Kodaly and Orff Similarities:

1.  Great music, mostly based on folk songs and nursery rhymes. 
2.  Great people in the classes.
3.  Great and knowledgeable teachers of the levels.
4.  Movement activities.
5.  Singing activities.
6.  Games.
7.  Music notation (though one does a better job of explaining sequencing).
8.  Folk dancing.
9.  Makes you want to take Level II.
10.  Gives you great connections to ask questions in the future.
11.  Solfege.
Debating between taking KODALY Level 1 and ORFF Level 1?  Read this to see how the two music methods compare for elementary music teachers.  A great list of similiarities and differences.

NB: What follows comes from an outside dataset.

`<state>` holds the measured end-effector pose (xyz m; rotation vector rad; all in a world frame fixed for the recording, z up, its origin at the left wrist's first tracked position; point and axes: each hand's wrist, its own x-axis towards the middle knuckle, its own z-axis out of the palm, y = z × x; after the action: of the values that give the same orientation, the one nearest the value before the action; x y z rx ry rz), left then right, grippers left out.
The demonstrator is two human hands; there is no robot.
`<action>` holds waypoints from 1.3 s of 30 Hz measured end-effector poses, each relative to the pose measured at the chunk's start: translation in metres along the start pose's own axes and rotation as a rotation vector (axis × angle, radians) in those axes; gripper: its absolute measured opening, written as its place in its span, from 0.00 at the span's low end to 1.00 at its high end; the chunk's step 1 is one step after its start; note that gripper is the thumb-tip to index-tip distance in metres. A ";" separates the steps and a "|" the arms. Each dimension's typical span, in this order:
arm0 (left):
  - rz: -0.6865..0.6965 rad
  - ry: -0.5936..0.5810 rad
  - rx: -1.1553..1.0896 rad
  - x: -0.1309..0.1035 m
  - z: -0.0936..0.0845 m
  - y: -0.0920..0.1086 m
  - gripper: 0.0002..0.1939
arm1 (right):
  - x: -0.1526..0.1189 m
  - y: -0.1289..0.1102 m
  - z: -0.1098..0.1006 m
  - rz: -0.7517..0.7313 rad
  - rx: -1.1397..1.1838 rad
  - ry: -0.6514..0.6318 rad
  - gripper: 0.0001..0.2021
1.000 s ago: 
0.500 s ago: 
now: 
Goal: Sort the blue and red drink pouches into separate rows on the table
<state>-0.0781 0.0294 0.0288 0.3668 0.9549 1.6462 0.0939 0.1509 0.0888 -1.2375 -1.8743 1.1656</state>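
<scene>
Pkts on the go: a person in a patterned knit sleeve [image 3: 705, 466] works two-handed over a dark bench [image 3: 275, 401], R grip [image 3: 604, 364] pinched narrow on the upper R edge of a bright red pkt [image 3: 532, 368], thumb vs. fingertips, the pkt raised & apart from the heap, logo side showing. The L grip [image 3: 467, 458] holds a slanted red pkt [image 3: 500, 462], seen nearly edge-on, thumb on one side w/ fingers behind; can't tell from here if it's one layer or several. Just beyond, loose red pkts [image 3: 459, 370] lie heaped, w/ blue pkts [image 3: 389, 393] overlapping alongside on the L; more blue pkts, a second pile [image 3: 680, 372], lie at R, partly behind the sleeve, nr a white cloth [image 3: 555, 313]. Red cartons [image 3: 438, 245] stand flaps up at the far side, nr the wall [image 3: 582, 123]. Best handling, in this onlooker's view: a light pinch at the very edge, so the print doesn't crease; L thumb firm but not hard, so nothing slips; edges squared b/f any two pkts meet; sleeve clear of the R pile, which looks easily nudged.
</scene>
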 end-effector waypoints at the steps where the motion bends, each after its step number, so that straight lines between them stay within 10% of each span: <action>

Things I liked about Orff a little more:

1.  Instruments.
Kids light up when they are playing them, and even the biggest stinker in the class is finally glued to you so they won't lose their chance to play a barred instrument.  Also, let's face it, some people are great musicians but not great singers.  I worry that Kodaly might miss those students a little in the early grades.

2.  Recorders
I think Kodaly also does recorders, but I liked that I got to start learning how to play the recorder in Level I of Orff.  I'm guessing Kodaly doesn't do them until Level III since they are so sequenced :)

3.  Movement
Creative movement is an essential element to Orff and I LOVE the expression that comes from these activities in Orff.  In Orff, we had part of the day dedicated just to movement every day.  There are movement activities in Kodaly, but they seem less playful and aren't asking the students to come up with their own creations.  Again, this may happen in later levels for Kodaly, and I'm just comparing the Level I classes.

4.  K-5 in Level I
Orff Level I can be applied K-5, whereas Kodaly Level I is for K-1.  This makes it a bit more appealing for music teachers who are starting out and want tools to help their entire student body.

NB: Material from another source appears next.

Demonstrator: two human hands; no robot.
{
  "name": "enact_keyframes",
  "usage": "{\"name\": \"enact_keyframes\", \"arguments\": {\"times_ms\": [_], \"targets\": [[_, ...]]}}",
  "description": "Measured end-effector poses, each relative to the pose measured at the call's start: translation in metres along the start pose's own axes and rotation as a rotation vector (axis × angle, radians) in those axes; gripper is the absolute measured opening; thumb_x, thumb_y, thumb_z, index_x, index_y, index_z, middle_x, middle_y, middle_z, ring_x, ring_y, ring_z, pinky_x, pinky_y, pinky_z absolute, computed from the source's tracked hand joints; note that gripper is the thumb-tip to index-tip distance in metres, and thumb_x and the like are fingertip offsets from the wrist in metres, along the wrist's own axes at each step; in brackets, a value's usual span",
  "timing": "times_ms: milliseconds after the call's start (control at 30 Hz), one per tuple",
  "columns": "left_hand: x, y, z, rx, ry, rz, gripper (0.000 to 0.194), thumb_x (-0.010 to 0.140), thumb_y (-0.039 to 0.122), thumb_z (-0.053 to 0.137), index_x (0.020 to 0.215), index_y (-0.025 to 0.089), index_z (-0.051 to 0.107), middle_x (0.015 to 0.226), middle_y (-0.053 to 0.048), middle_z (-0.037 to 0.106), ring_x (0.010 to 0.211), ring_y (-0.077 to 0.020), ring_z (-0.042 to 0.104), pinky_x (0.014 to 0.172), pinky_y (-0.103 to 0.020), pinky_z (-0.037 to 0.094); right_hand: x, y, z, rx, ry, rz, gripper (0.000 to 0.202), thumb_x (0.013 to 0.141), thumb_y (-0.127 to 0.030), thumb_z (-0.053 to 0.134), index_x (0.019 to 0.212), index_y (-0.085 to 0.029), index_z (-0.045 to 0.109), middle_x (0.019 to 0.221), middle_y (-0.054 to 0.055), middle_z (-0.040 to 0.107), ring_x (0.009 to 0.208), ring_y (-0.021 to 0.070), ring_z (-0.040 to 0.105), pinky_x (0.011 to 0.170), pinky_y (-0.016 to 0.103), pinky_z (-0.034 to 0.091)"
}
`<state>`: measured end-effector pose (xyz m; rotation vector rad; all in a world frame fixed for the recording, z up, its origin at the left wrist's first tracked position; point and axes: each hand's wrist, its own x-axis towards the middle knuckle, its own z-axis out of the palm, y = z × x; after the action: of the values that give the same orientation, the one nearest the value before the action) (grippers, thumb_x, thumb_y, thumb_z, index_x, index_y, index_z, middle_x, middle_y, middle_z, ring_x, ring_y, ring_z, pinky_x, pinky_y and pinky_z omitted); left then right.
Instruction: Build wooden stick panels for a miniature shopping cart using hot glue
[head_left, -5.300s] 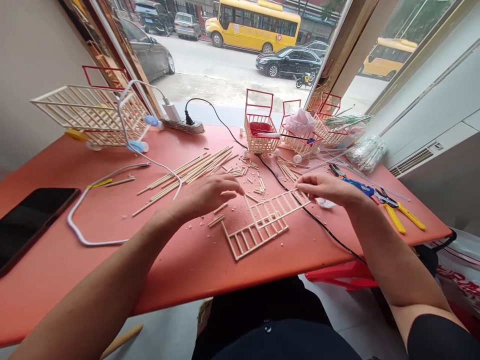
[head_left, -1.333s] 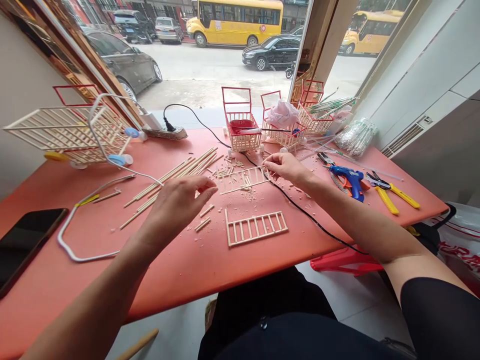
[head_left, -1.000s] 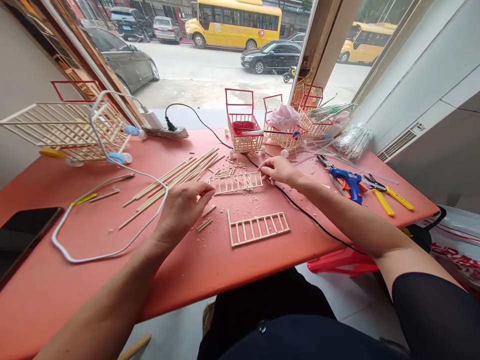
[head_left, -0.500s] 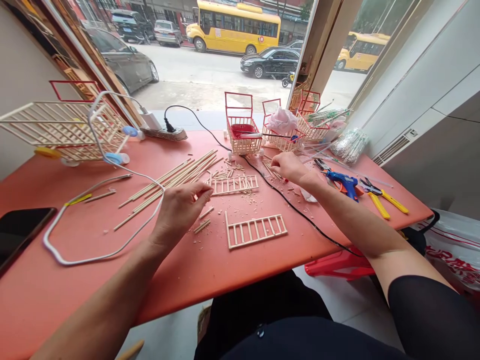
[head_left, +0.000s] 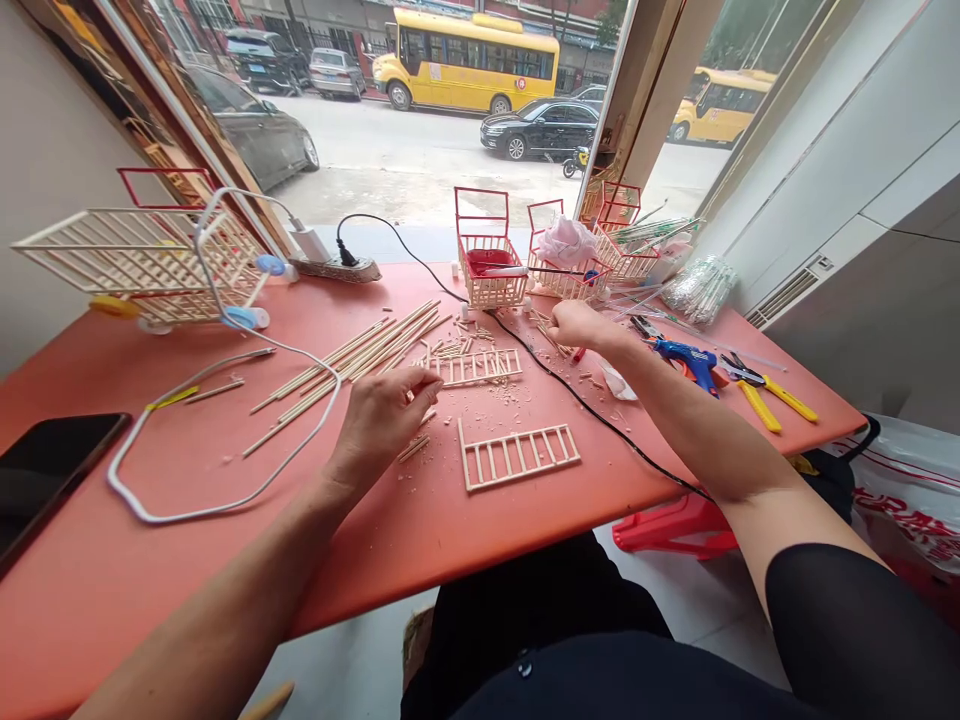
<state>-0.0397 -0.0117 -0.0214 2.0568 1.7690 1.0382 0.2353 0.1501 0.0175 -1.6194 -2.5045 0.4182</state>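
My left hand point(head_left: 386, 415) is closed in a pinch above the table, by the near left end of a small ladder-like wooden frame point(head_left: 480, 368). Whatever its fingertips hold is hidden. Short stick pieces point(head_left: 415, 447) lie just beneath that hand. Farther out, my right hand point(head_left: 581, 326) has its fingers curled down at a small pile of short sticks point(head_left: 541, 322); its fingertips are hard to see. Between my arms lies a second ladder-like frame point(head_left: 521, 457), flat on the table, one end stick longer than the others. Long thin sticks point(head_left: 367, 350) are bunched beyond my left hand.
Miniature stick-built carts point(head_left: 491, 285) stand at the back, and a larger cart point(head_left: 150, 260) at the left. A black cord point(head_left: 592, 405) crosses the table. On the right lie a blue glue gun point(head_left: 694, 365) and yellow-handled pliers point(head_left: 776, 400). A phone point(head_left: 52, 470) sits left.
My left hand has shifted slightly right and now partly covers the short stick pieces. My right hand stays at the small pile. The whole view has moved a little.
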Motion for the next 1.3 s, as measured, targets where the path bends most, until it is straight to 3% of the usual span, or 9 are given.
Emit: {"name": "enact_keyframes", "arguments": {"times_ms": [100, 200, 433, 567, 767, 900, 1033, 1167, 1300], "targets": [[-0.003, 0.004, 0.002, -0.105, 0.004, -0.029, 0.024, 0.088, 0.039, 0.061, 0.088, 0.023, 0.080, 0.079, -0.002, 0.081, 0.068, -0.0198, 0.072, 0.072, -0.030, 0.054, -0.029, 0.002, -0.011, 0.135, -0.096, 0.010, 0.017, 0.089, -0.022, 0.067, 0.073, -0.016, 0.071, 0.070, 0.007, 0.069, 0.067, 0.0162, 0.065, 0.061, 0.027, 0.051], [-0.007, 0.010, 0.005, -0.157, 0.019, 0.000, 0.024, 0.088, 0.038, 0.063, 0.094, 0.023, 0.081, 0.087, -0.003, 0.082, 0.072, -0.0193, 0.072, 0.074, -0.030, 0.056, -0.063, -0.007, -0.011, 0.537, -0.161, -0.047, 0.015, 0.090, -0.030, 0.068, 0.081, -0.019, 0.066, 0.077, 0.002, 0.067, 0.063, 0.0103, 0.056, 0.052, 0.022, 0.041], [-0.016, 0.024, 0.011, -0.273, 0.006, 0.040, 0.022, 0.089, 0.037, 0.067, 0.098, 0.023, 0.081, 0.092, -0.002, 0.082, 0.075, -0.0169, 0.071, 0.077, -0.030, 0.058, -0.104, -0.049, 0.003, 0.862, -0.194, -0.117, 0.032, 0.083, -0.045, 0.079, 0.082, -0.017, 0.063, 0.069, -0.003, 0.058, 0.065, 0.0093, 0.049, 0.054, 0.021, 0.035], [-0.019, 0.030, 0.015, -0.452, -0.024, -0.003, 0.021, 0.087, 0.034, 0.074, 0.102, 0.021, 0.081, 0.092, -0.003, 0.082, 0.079, -0.0170, 0.074, 0.078, -0.029, 0.059, -0.105, -0.062, 0.019, 0.878, -0.153, -0.183, 0.029, 0.085, -0.041, 0.078, 0.082, -0.017, 0.061, 0.070, -0.004, 0.059, 0.066, 0.0097, 0.053, 0.059, 0.022, 0.040], [-0.020, 0.032, 0.023, -0.838, -0.125, -0.060, 0.039, 0.082, 0.038, 0.083, 0.115, 0.019, 0.076, 0.099, -0.008, 0.082, 0.087, -0.0214, 0.077, 0.072, -0.030, 0.061, -0.110, -0.080, 0.044, 0.695, 0.065, -0.308, 0.014, 0.095, -0.025, 0.067, 0.084, -0.017, 0.064, 0.073, -0.003, 0.062, 0.069, 0.0106, 0.054, 0.069, 0.025, 0.042], [-0.021, 0.033, 0.022, -0.839, -0.052, -0.087, 0.026, 0.083, 0.036, 0.083, 0.103, 0.020, 0.080, 0.084, -0.003, 0.077, 0.070, -0.0165, 0.070, 0.063, -0.028, 0.058, -0.114, -0.098, 0.063, 0.556, 0.196, -0.297, 0.013, 0.097, -0.021, 0.068, 0.085, -0.017, 0.067, 0.080, 0.001, 0.070, 0.073, 0.0125, 0.059, 0.073, 0.026, 0.043], [-0.023, 0.039, 0.012, -0.758, 0.040, -0.139, 0.011, 0.080, 0.030, 0.084, 0.084, 0.021, 0.081, 0.092, -0.003, 0.077, 0.073, -0.0162, 0.068, 0.063, -0.027, 0.058, -0.121, -0.111, 0.073, 0.459, 0.273, -0.286, 0.012, 0.102, -0.024, 0.064, 0.095, -0.017, 0.070, 0.096, 0.007, 0.076, 0.085, 0.0173, 0.066, 0.079, 0.029, 0.047], [-0.024, 0.045, 0.002, -0.741, 0.004, -0.201, 0.009, 0.088, 0.027, 0.073, 0.082, 0.021, 0.073, 0.080, -0.001, 0.075, 0.069, -0.0151, 0.067, 0.067, -0.027, 0.057, -0.140, -0.079, 0.043, 0.496, 0.339, -0.290, 0.017, 0.102, -0.032, 0.065, 0.105, -0.018, 0.074, 0.104, 0.007, 0.078, 0.083, 0.0154, 0.068, 0.081, 0.027, 0.051], [-0.024, 0.050, -0.001, -0.741, -0.044, -0.214, 0.014, 0.092, 0.030, 0.068, 0.081, 0.021, 0.066, 0.077, -0.002, 0.075, 0.070, -0.0160, 0.067, 0.069, -0.027, 0.057, -0.173, 0.012, -0.008, 0.370, 0.541, 0.115, 0.033, 0.100, -0.048, 0.060, 0.097, -0.018, 0.076, 0.093, 0.007, 0.079, 0.085, 0.0202, 0.071, 0.077, 0.029, 0.051]]}}
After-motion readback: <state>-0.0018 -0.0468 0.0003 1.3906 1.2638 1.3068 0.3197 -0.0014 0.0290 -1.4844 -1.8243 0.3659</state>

Things I liked about Kodaly a little more: 

1.  Sequencing, sequencing, sequencing.
If you don't know what order to teach things in and how to go about it, this class will save you years of grief.  So detailed and it makes sense.  If you want to learn more about sequencing in the Orff world, take Orff Curriculum and Design--which was a fantastic class and totally worth taking I might add.  But I still think there are a couple of more in-between details explained in the Kodaly method. 

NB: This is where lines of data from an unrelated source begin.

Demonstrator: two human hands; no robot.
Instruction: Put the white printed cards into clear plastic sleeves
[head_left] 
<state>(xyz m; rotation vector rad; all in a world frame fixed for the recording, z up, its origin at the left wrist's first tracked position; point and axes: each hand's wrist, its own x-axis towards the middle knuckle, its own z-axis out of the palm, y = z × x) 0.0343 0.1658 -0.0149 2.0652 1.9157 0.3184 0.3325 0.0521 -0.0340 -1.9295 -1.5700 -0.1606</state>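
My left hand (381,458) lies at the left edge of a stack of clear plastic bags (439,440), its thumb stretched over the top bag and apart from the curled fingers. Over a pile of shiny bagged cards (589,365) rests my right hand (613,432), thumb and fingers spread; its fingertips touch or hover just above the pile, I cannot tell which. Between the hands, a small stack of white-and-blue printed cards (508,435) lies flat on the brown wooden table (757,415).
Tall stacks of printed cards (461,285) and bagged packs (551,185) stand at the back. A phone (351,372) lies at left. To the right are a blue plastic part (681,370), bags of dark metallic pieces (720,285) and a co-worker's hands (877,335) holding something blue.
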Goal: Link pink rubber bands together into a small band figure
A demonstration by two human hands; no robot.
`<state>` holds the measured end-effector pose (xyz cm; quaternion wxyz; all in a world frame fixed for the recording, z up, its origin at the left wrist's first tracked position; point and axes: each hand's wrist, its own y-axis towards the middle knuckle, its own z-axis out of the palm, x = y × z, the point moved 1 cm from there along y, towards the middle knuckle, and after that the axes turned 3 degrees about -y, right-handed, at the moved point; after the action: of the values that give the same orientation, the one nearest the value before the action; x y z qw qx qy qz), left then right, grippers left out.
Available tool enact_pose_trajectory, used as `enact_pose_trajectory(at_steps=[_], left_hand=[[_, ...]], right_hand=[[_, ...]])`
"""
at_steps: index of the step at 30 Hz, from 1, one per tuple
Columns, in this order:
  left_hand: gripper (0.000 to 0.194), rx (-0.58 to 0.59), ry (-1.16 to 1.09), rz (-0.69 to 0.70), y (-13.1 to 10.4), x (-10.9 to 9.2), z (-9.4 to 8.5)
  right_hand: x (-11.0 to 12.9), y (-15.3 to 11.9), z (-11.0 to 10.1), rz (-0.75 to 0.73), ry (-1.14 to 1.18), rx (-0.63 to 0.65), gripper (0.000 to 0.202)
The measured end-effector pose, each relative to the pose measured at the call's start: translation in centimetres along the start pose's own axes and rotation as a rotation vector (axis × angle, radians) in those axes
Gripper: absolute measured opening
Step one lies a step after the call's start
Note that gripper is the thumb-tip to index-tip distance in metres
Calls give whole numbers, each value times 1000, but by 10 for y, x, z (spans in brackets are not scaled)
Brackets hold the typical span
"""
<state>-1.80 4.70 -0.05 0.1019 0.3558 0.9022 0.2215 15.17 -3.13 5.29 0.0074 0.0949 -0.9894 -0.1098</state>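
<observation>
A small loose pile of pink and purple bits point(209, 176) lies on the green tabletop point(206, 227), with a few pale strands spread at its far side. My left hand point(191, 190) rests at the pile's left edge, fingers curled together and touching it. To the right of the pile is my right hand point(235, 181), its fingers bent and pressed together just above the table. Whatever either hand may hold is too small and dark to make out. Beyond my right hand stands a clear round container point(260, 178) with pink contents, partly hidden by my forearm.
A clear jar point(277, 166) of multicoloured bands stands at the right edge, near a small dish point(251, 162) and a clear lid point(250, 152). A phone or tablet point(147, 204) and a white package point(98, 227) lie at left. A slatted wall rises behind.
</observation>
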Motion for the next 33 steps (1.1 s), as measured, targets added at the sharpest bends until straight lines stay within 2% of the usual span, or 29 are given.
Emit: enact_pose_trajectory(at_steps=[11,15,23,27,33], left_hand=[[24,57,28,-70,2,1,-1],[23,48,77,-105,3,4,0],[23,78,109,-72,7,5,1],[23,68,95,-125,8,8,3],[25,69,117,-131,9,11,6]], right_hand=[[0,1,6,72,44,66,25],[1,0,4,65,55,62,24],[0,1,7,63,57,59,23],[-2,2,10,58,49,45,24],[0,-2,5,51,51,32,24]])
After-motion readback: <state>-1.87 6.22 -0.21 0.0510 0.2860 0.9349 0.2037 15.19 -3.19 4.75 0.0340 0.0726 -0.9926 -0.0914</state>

2.  Prepare, present, practice.
This goes along with the sequencing.  I just love the idea that it's okay to keep practicing something over and over again to really nail it!  Sometimes I feel like my Orff curriculum jumps a little too fast for students to know what we were doing.

3.  Singing and Solfege.
I love the emphasis on the music literacy and musicianship of the teacher themselves.  At first I was a little annoyed by it (being honest here, please don't hold that against me).  Solfege class tests your sight-reading and coordination abilities.  Singing in a choir again after a decade of not doing so--heavenly!!  I forgot how much I love alto lines . . . no seriously, I am in love with singing alto.  I can't believe I forgot how much I loved making music just for my own satisfaction.  Kodaly has brought that back out in me!

Final Thoughts:

     Whatever your style of elementary music teaching is, taking a levels course will GREATLY improve your teaching.  Please consider taking a level in Kodaly or Orff.  Perhaps what I've noted above will help you choose which one is right for you!  My personal philosophy is to study as many methodologies as possible and steal the best stuff from each one!!  I guess that makes me an Orff/Kodaly/ETM/MLT splat teacher, but I don't think my students mind.  They just know they are loved and making great music.